By the end of the program, roughly fifty apps were deployed in a secure operational environment.

== Timeline ==

The TransApps Broad Agency Announcement (BAA) was released in March 2010. The BAA noted a range of potential use cases, including tactical battlefield applications, as well as humanitarian missions and disaster recovery. The TransApps program was devised and initially managed by Dr. Mari Maeda – developer of a previous DARPA project, the Tactical Ground Reporting System (TIGR). Many of the existing requirements of the TIGR application provided the foundation for the follow-on baseline requirements for TransApps. These included a renewed emphasis on user-centric development, as well as a focus on security, functionality under limited connectivity, and a broader suite of applications.

TransApps was initially awarded in September 2010 to the Corporation for National Research Initiatives (CNRI), with the focus on building a secure, mobile app store.
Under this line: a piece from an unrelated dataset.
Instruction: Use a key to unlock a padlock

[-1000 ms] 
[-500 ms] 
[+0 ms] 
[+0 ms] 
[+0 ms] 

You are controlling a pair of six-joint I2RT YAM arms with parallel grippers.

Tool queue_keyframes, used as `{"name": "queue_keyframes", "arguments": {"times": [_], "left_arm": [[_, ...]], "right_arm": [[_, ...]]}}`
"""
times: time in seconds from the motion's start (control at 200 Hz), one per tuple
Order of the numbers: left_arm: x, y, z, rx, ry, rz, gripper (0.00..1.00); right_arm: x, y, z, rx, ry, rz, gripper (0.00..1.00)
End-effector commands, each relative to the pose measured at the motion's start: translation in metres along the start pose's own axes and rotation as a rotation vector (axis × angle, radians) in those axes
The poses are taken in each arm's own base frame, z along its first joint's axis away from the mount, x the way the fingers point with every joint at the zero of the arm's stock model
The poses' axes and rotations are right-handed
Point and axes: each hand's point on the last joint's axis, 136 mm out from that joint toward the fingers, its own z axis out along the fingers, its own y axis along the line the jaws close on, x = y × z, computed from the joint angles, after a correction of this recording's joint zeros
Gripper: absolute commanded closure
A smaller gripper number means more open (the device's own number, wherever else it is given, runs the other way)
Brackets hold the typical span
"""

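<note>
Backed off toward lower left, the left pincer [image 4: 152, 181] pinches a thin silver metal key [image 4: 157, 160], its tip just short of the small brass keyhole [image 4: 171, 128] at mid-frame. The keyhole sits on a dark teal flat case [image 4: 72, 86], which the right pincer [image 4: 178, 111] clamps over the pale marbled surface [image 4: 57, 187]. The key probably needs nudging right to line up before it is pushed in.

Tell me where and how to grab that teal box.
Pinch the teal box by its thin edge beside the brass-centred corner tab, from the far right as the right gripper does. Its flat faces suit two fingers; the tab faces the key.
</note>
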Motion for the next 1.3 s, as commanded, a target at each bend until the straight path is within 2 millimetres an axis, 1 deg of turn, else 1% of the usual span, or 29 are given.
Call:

This was followed a few years later with a contract awarded to Metronome to build out the app store. The app store, simply referred to as the "Marketplace" emphasizes a flexible and extensible environment to meet a wide range of mission needs, within a collaborative development environment to optimize DARPA's investment. Moreover, it serves as a key component in innovating the acquisition process, expediting the time from application development to mission use. Over time, Metronome has expanded the marketplace to focus on mobile and cyber security as well.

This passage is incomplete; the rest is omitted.